**Exercise requirements**: Go through the records and copy each line where the word "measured" occurs.

[Start of section]

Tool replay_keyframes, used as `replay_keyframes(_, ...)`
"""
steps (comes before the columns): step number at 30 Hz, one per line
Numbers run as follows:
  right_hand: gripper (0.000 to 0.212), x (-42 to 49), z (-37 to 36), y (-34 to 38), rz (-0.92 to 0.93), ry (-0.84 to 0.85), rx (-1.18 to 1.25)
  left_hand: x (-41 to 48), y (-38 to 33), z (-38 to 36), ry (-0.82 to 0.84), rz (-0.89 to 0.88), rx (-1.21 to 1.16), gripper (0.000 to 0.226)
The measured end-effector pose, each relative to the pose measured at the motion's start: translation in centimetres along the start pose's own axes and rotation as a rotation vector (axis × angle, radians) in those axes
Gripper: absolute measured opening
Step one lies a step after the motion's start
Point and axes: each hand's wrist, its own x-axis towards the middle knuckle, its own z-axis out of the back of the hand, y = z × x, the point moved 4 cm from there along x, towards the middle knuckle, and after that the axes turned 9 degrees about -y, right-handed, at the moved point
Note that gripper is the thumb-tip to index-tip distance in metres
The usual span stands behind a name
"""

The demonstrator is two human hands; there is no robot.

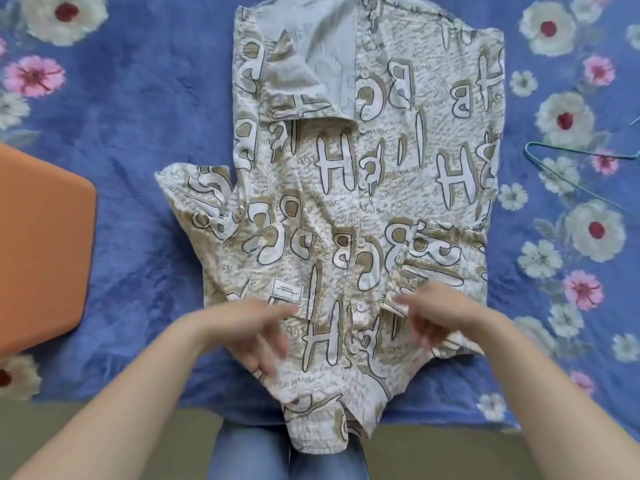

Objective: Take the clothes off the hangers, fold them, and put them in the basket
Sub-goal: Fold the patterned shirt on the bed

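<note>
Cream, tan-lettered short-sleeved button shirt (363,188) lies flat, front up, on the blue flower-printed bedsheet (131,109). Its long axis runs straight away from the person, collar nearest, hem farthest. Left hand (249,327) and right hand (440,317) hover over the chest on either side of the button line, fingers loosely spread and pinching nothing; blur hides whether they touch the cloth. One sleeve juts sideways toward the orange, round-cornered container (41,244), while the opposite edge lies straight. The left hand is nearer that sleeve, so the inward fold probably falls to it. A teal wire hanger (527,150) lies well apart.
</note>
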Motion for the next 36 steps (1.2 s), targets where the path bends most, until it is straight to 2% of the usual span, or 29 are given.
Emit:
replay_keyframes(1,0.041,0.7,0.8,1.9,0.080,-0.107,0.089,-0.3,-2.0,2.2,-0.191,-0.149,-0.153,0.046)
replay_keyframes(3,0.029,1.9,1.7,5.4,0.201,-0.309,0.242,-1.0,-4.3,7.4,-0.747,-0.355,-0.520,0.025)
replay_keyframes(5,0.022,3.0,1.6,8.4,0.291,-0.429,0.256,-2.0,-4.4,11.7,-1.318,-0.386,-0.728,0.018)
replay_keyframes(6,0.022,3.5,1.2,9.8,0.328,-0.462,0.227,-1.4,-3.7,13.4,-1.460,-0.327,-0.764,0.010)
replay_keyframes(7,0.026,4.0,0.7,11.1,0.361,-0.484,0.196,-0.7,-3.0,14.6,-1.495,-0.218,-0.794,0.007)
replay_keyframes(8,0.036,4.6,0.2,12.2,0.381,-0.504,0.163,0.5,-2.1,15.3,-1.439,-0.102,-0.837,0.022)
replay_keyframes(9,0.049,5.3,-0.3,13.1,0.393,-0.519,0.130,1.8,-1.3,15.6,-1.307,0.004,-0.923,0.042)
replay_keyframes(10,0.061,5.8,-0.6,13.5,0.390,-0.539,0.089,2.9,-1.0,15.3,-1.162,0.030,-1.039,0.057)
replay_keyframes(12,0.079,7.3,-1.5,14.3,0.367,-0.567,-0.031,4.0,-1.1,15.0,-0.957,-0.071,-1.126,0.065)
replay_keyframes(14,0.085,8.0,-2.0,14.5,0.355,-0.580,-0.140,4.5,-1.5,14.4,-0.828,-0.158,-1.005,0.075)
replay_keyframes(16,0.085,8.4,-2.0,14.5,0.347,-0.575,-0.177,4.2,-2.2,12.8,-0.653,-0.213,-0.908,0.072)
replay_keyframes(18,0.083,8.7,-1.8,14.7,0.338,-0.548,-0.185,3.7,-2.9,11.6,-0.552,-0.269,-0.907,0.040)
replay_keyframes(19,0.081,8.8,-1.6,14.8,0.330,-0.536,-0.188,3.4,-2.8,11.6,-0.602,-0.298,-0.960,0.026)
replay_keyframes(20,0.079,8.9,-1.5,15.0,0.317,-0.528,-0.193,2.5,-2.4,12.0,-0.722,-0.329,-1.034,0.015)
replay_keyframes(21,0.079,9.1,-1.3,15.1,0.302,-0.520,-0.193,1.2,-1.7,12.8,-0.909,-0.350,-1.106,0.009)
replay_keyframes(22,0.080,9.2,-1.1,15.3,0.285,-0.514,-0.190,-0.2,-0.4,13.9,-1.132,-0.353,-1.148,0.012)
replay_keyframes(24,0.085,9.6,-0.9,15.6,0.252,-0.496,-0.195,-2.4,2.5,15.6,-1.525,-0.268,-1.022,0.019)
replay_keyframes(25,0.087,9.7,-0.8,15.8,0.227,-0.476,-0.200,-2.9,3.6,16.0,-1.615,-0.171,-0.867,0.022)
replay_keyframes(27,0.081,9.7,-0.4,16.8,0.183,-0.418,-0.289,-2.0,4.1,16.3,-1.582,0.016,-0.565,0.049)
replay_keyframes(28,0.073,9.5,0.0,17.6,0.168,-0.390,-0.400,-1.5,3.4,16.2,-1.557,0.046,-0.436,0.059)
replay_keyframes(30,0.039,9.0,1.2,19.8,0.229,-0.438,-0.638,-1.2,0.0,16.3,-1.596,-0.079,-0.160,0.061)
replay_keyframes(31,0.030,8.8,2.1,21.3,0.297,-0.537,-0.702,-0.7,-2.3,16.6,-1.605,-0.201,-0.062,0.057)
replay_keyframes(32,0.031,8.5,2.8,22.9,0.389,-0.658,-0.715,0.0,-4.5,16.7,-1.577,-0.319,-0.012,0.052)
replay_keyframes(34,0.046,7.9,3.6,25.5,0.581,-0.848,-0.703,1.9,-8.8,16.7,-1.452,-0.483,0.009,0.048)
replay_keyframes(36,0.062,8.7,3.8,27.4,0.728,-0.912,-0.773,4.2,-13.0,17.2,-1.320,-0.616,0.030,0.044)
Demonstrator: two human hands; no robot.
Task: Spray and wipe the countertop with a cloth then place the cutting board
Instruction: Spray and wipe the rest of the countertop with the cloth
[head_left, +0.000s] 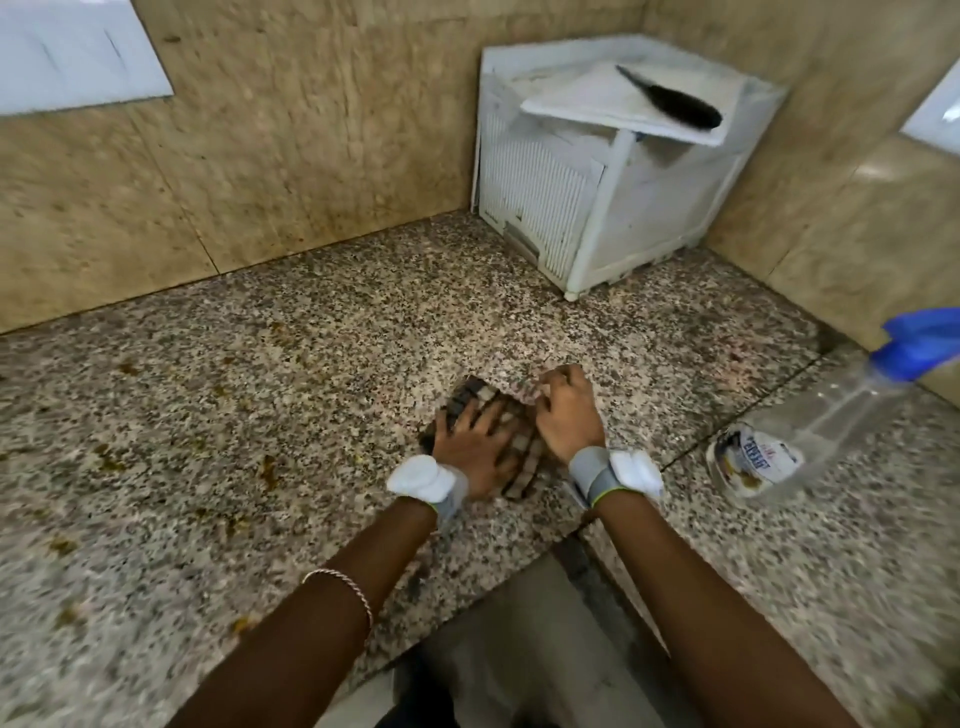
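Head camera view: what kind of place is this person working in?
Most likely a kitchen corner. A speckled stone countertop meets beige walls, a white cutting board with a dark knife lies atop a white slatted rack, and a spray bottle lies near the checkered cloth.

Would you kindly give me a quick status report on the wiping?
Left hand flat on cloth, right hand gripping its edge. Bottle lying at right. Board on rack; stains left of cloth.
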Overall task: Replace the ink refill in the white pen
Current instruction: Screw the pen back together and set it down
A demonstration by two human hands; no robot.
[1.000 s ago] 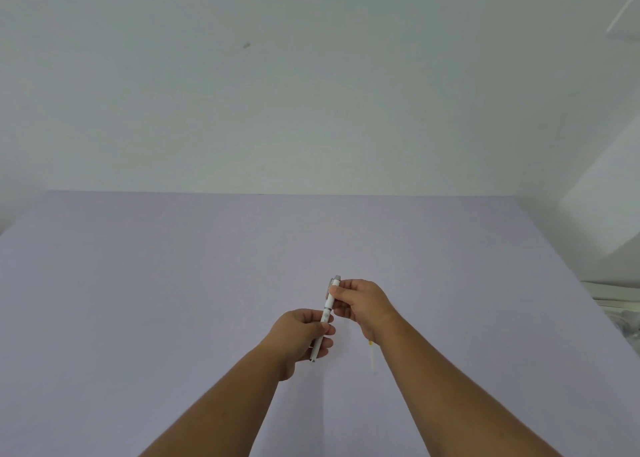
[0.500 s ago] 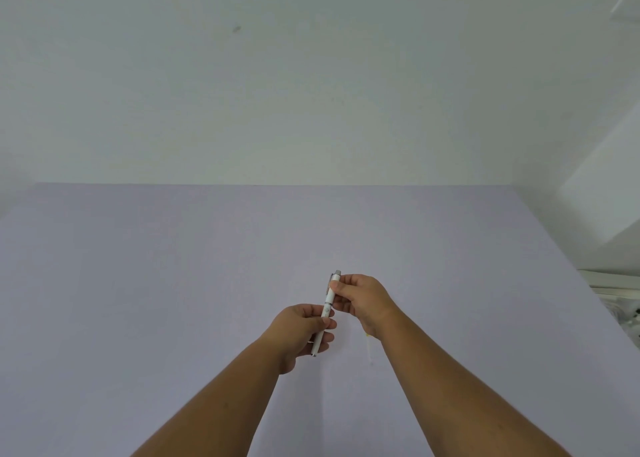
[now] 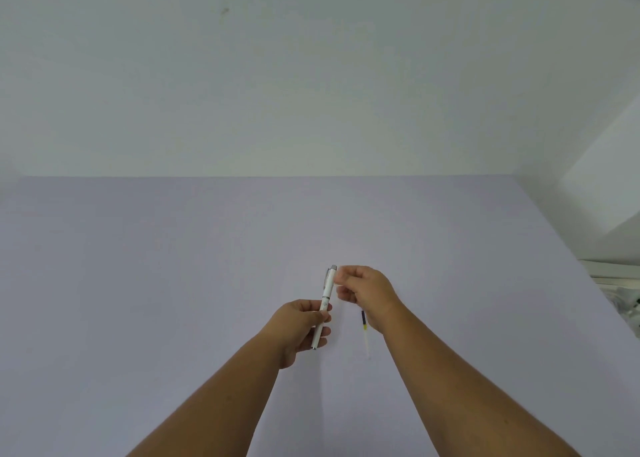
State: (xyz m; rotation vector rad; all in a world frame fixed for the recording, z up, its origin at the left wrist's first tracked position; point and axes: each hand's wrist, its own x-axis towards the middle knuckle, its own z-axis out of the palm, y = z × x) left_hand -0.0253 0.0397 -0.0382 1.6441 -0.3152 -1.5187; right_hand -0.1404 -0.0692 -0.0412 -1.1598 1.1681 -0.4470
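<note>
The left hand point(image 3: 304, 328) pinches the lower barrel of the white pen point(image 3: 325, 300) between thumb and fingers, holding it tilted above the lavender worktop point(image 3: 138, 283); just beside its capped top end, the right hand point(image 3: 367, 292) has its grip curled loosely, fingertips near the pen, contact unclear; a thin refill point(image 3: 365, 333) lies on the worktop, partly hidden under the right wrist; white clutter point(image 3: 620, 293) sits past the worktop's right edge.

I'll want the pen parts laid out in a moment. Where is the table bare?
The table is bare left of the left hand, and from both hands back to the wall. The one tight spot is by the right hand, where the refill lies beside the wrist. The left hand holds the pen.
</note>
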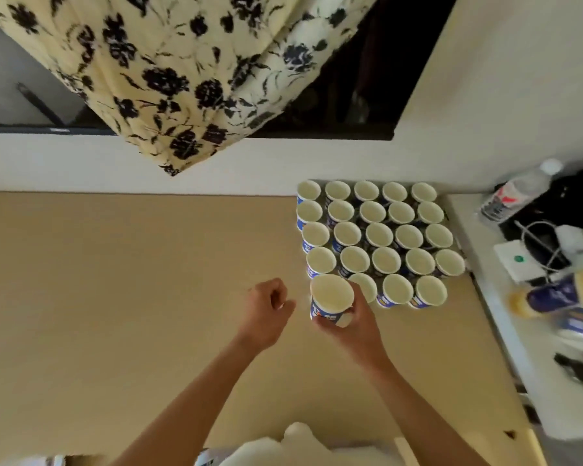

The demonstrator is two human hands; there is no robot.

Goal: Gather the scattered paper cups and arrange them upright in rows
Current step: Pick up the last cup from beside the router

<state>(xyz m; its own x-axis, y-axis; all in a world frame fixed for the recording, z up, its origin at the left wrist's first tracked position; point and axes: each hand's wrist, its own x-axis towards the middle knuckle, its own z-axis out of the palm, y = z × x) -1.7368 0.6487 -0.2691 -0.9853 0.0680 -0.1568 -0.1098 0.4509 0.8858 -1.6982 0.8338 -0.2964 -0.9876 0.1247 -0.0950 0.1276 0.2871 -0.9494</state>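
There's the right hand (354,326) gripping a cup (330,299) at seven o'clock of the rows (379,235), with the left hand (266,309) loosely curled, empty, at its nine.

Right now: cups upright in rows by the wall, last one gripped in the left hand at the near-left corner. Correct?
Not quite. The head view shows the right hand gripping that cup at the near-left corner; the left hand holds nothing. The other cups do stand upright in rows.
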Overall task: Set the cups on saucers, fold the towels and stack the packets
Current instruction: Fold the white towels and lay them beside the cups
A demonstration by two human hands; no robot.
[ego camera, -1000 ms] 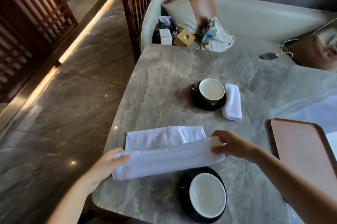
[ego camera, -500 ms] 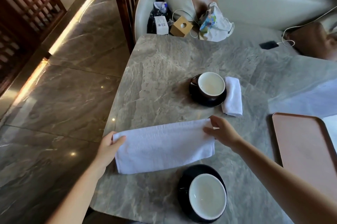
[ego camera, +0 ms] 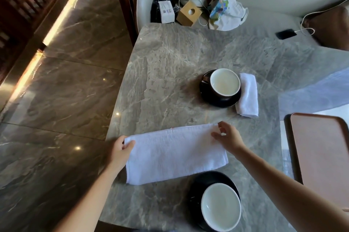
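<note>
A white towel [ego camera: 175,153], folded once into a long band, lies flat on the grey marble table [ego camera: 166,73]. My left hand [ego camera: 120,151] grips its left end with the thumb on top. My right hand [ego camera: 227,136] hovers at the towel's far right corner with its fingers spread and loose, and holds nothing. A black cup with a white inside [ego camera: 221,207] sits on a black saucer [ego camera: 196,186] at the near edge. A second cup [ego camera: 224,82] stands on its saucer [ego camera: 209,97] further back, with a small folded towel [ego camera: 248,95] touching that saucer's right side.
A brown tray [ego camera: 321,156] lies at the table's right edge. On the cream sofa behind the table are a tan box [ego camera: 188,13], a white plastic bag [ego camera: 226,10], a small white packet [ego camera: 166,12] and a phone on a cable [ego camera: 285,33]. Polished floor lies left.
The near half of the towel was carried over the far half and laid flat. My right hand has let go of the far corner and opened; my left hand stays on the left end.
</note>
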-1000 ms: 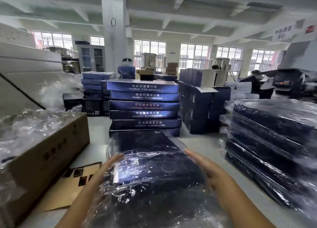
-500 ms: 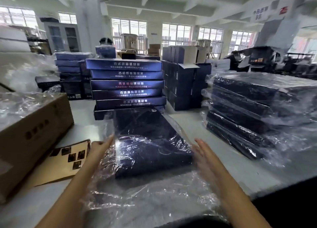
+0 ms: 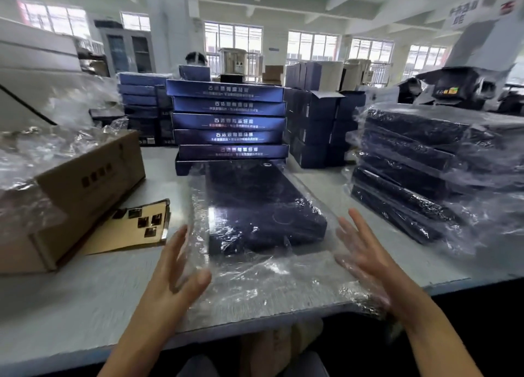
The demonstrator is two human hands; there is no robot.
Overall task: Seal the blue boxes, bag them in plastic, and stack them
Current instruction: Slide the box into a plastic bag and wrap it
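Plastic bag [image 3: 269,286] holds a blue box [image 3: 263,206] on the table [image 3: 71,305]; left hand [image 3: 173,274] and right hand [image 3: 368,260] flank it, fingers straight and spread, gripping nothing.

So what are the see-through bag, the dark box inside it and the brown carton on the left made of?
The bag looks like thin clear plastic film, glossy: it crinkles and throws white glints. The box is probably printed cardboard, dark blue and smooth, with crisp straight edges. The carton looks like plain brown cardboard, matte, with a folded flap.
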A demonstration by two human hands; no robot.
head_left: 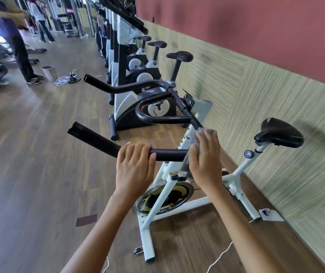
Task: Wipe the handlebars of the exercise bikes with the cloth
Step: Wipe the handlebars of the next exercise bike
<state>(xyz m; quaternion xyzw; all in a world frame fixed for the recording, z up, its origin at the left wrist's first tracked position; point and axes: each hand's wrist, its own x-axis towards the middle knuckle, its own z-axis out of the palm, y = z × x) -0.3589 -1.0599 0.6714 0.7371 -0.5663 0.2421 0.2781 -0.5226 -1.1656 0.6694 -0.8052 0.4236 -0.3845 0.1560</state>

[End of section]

**Solution**:
The measured end-effector pose, each relative to the pose measured at the motion's start: translation in centimetres along the start pose's own axes and rotation as a rotation vector (axis × angle, radians) in those axes
Gripper: absolute measured opening

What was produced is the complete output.